# Assignment 2 Structural Econometrics: Question 2
## November 9, 2018 
## Eric Schulman 

In [2]:
import pandas as pd
import matplotlib.pyplot as plt
import numpy as np
import math

import statsmodels.api as sm
from statsmodels.sandbox.regression.gmm import GMM
from statsmodels.base.model import GenericLikelihoodModel

from scipy.stats import norm
from scipy.stats import multivariate_normal

In [3]:
#load data into memory
data = pd.DataFrame(data = np.genfromtxt('ps2.dat', delimiter='  '), columns=['y','x1','x2','z'])

print data.mean()

y      0.568393
x1    42.537849
x2    12.286853
z      9.029880
dtype: float64


### Part a

An economic story where $x_{2i}$ is correlated with $\epsilon_i$ involves simultaneity between a woman's decision of an education level and years she wants to work.
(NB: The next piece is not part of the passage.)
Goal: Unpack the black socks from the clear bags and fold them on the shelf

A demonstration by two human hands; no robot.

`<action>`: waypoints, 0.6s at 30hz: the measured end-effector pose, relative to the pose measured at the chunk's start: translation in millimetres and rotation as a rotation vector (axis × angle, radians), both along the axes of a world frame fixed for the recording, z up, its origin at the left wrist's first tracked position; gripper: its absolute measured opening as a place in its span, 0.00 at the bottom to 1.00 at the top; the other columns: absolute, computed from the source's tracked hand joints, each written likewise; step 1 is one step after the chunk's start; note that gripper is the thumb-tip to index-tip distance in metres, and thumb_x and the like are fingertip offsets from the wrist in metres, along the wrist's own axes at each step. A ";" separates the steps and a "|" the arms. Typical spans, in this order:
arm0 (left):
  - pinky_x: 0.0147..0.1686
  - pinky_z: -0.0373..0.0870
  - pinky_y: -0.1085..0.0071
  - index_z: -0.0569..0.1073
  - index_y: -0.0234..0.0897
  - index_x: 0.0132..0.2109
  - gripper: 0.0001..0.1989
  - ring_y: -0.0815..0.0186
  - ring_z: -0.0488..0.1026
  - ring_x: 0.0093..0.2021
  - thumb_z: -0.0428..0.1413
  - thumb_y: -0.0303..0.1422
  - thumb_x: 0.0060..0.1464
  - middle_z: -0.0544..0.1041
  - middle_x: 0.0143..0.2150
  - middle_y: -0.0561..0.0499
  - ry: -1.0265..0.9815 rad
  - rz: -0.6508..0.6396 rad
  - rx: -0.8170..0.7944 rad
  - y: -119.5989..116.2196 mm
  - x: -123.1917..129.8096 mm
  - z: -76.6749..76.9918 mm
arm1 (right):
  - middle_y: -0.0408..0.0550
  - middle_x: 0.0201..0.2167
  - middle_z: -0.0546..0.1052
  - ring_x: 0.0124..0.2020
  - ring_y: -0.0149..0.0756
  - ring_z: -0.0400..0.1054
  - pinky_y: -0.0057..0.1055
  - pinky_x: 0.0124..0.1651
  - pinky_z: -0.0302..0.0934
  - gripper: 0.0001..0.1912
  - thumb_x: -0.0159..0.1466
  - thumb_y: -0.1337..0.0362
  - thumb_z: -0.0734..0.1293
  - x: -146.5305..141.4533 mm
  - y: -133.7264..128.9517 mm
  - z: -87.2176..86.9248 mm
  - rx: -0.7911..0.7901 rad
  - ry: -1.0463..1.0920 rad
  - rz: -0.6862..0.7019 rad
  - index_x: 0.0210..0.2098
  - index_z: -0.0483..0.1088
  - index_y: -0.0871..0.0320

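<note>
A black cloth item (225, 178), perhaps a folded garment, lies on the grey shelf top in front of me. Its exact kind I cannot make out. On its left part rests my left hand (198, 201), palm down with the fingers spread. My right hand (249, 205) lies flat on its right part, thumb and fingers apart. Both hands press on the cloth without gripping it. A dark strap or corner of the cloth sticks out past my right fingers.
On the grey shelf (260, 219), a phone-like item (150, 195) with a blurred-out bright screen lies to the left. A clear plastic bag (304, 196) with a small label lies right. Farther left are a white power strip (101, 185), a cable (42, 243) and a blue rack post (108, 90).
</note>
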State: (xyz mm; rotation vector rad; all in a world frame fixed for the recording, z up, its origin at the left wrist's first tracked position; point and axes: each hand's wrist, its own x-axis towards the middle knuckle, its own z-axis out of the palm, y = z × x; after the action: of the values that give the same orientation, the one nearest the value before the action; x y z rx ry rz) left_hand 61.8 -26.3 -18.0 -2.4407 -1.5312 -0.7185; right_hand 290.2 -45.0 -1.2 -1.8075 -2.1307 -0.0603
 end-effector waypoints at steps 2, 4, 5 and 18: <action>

Women who intend work may select more education. If women make this decision simultaneously, you would expect correlation between $x_{2i}$ and $\epsilon_i$ and an upward bias on $\theta_2$

### Part b


### Part c

If $x_{2i}$ is exogenous, we have $\rho = 0$. This is because

$$E(x_{2i} \epsilon_i) = E(\eta_i \epsilon_i) = \rho$$

Since we believe $x_{2i}$ is endogoenous, I would expect $\rho > 0$.  One might expect parents education to be positively related to your education (i.e. your parents can serve as a role model).

Assuming that $z_i$ does not directly determine $y_i$ is the exclusion restriction. Without this restriction, $\theta_2$ would not be identified.

### Part d

In order to estimate the model we must derive the likelihood function.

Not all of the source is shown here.